All (n = 445) | Men (n = 213) | Women (n = 232) | p Value | |
---|---|---|---|---|
Demographics | ||||
Age (y) | 69±8 | 69±8 | 69±8 | 1.00 |
55–64 | 129 (36%) | 77 (36%) | 75 (32%) | .42 |
65–74 | 126 (35%) | 68 (32%) | 93 (40%) | .08 |
75+ | 106 (30%) | 68 (32%) | 64 (36%) | .35 |
Race | ||||
Caucasian | 293 (79%) | 182 (85%) | 171 (74%) | .002 |
Black | 70 (19%) | 25 (12%) | 56 (24%) | .001 |
Hispanic | 5 (1%) | 2 (0.9%) | 4 (2%) | .69 |
Other | 4 (1%) | 4 (1.9%) | 1 (0.4%) | .20 |
Body mass index (kg/m2) | 30±6 | 30±5 | 31±7 | 1.00 |
Historical data | ||||
Coronary artery disease | 121 (27%) | 83 (39%) | 38 (16%) | <.001 |
Diabetes mellitus | 172 (39%) | 86 (40%) | 86 (37%) | .50 |
Hypertension | 408 (92%) | 191 (90%) | 217 (94%) | .17 |
Dyslipidemia | 230 (52%) | 107 (50%) | 123 (53%) | .57 |
Smoker | 196 (44%) | 106 (50%) | 90 (39%) | .02 |
Selected medications | ||||
β-Blocker | 182 (41%) | 87 (41%) | 95 (41%) | 1.00 |
Calcium-channel blocker | 125 (28%) | 62 (29%) | 63 (27%) | .67 |
Nitrate | 24 (5%) | 11 (5%) | 13 (6%) | 1.00 |
ACE inhibitor/ARB | 318 (71%) | 150 (70%) | 168 (72%) | .67 |
Statin | 339 (76%) | 164 (77%) | 175 (75%) | .74 |
Resting SBP, mm Hg | 141±18 | 141±16 | 142±19 | .55 |
Resting DBP, mm Hg | 79±13 | 81±12 | 77±13 | .001 |
Resting heart rate, bpm | 65±11 | 63±10 | 66±11 | .003 |
Note: Values are expressed as mean ± standard deviation or percent (%). ACE = angiotensin-converting enzyme; ARB = angiotensin receptor blocker; bpm = beats per minute; DBP = diastolic blood pressure; PREDICT = Pulmonary Edema and Stiffness of the Vascular System; SBP = systolic blood pressure.

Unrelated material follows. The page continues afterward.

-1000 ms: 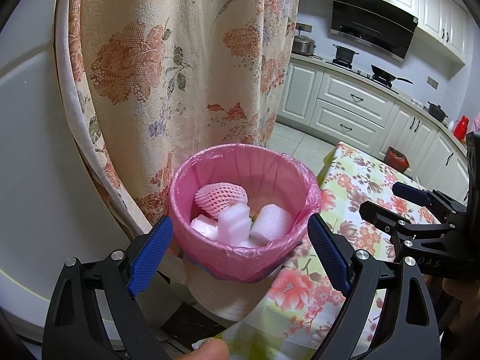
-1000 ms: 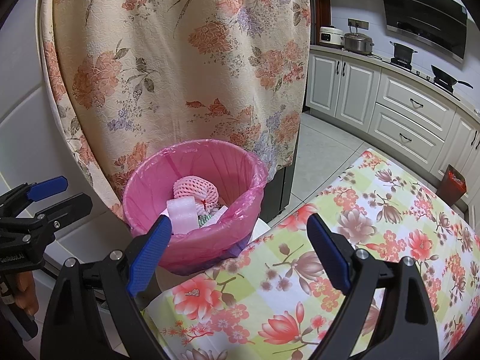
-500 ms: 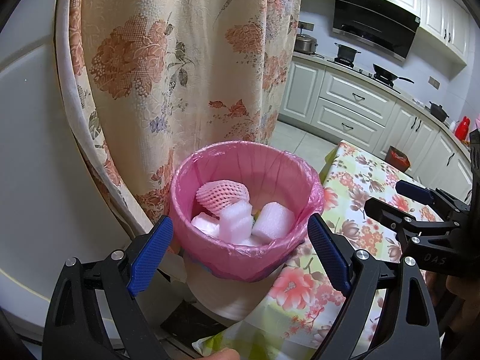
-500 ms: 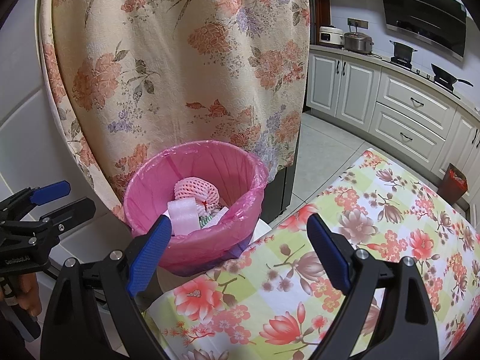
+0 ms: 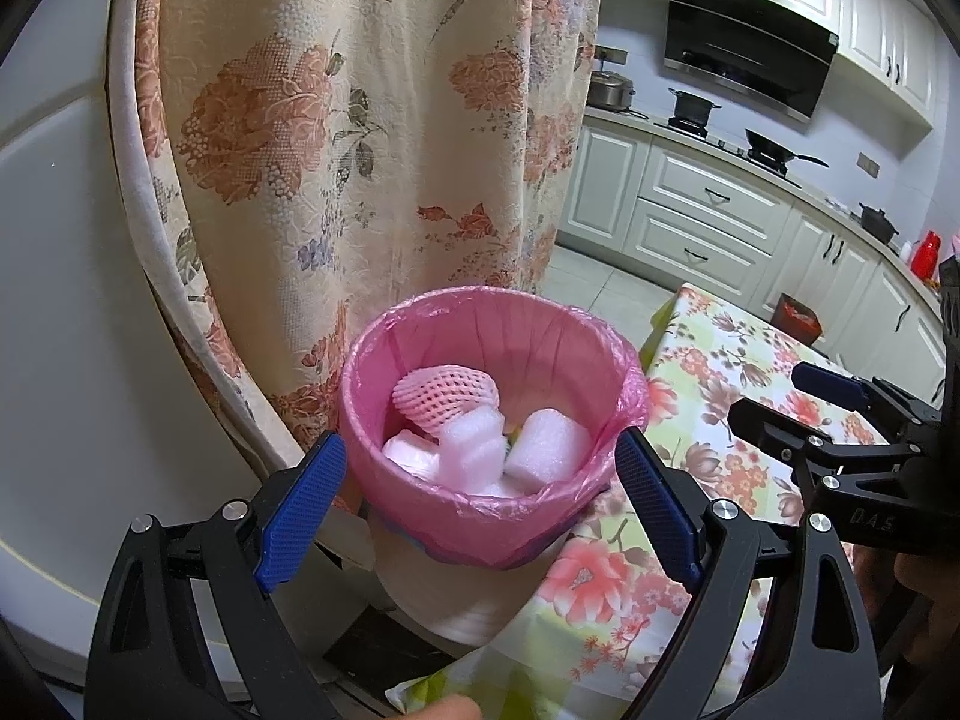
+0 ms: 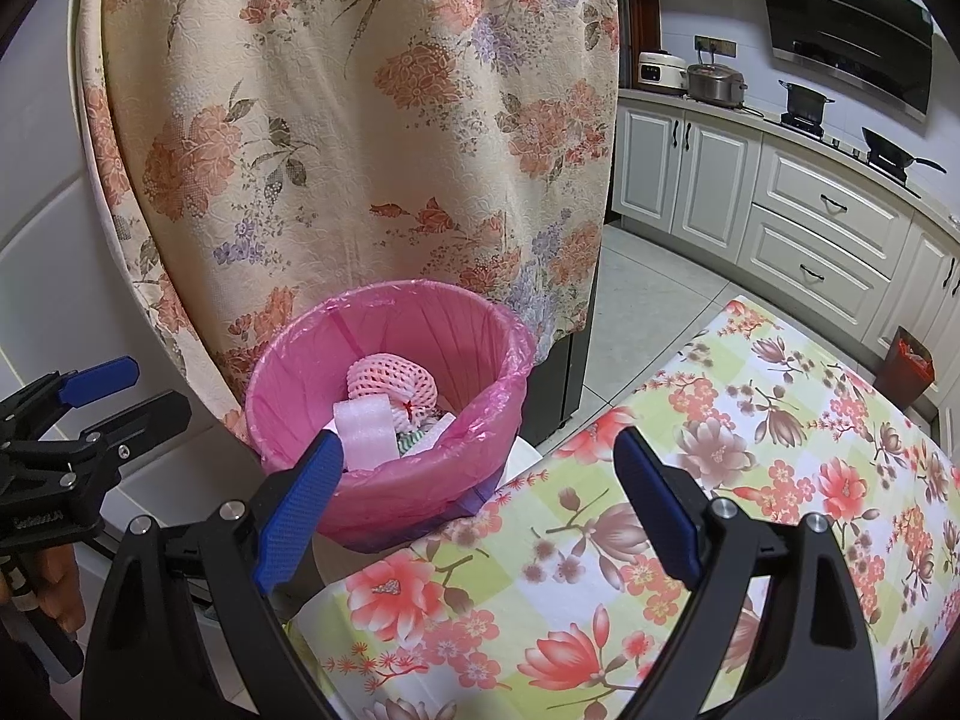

LV and CV stiffness data are shown in Table 2. LV volumes and mass were higher in men, except for resting LV stroke volume index, which was similar in men and women. Women had a higher LV ejection fraction (p < .001), resting pulse pressure (p = .003), and CV stiffness (p = .01).
Table 2.
All Subjects (n = 445) | Men (n = 213) | Women (n = 232) | p Value (men vs women) | |
---|---|---|---|---|
Resting EF (%) | 63±8 | 61±8 | 66±7 | <.001 |
Resting pulse pressure (mm Hg) | 62±17 | 59±14 | 64±18 | .003 |
LV mass | 133±35 | 152±39 | 115±24 | <.001 |
Resting EDV | 120±35 | 131±31 | 110±35 | <.001 |
Resting ESV | 45±19 | 52±19 | 37±15 | <.001 |
Resting SV | 75±19 | 80±20 | 71±18 | <.001 |
LV mass index | 67±13 | 73±14 | 62±11 | <.001 |
Resting EDV index | 61±15 | 63±14 | 59±16 | .01 |
Resting ESV index | 23±9 | 25±10 | 20±8 | <.001 |
Resting SV index | 38±9 | 38±9 | 38±9 | .00 |
Resting PP/SV index | 1.69±0.55 | 1.62±0.51 | 1.75±0.58 | .01 |
Overall PAT-D | 1.53±0.59 | 1.44±0.57 | 1.61±0.60 | .001 |
ADL | 1.35±0.50 | 1.31±0.51 | 1.39±0.49 | .09 |
Mobility | 1.85±0.91 | 1.63±0.79 | 2.05±0.96 | <.001 |
IADL | 1.41±0.66 | 1.39±0.67 | 1.43±0.64 | .52 |
Subgroup Analysis (n = 109) | Men (n = 48) | Women (n = 61) | ||
Leg extensor power (watts) | 76±42 | 98±43 | 59±32 | <.001 |
Leg isometric strength (Newton-meter) | 76±30 | 96±28 | 60±21 | <.001 |
Gait speed (m/s) | 1.1±0.2 | 1.1±0.2 | 1.0±0.2 | .02 |
400-m walk time (s) | 388±81 | 366±85 | 403±83 | .02 |
Note: Values are expressed as mean ± standard deviation. ADL = activities of daily living; EDV = end-diastolic volume; EF = ejection fraction; ESV = end-systolic volume; IADL = instrumental activities of daily living; LV = left ventricular; PAT-D = Pepper Assessment Tool for Disability; SV = stroke volume.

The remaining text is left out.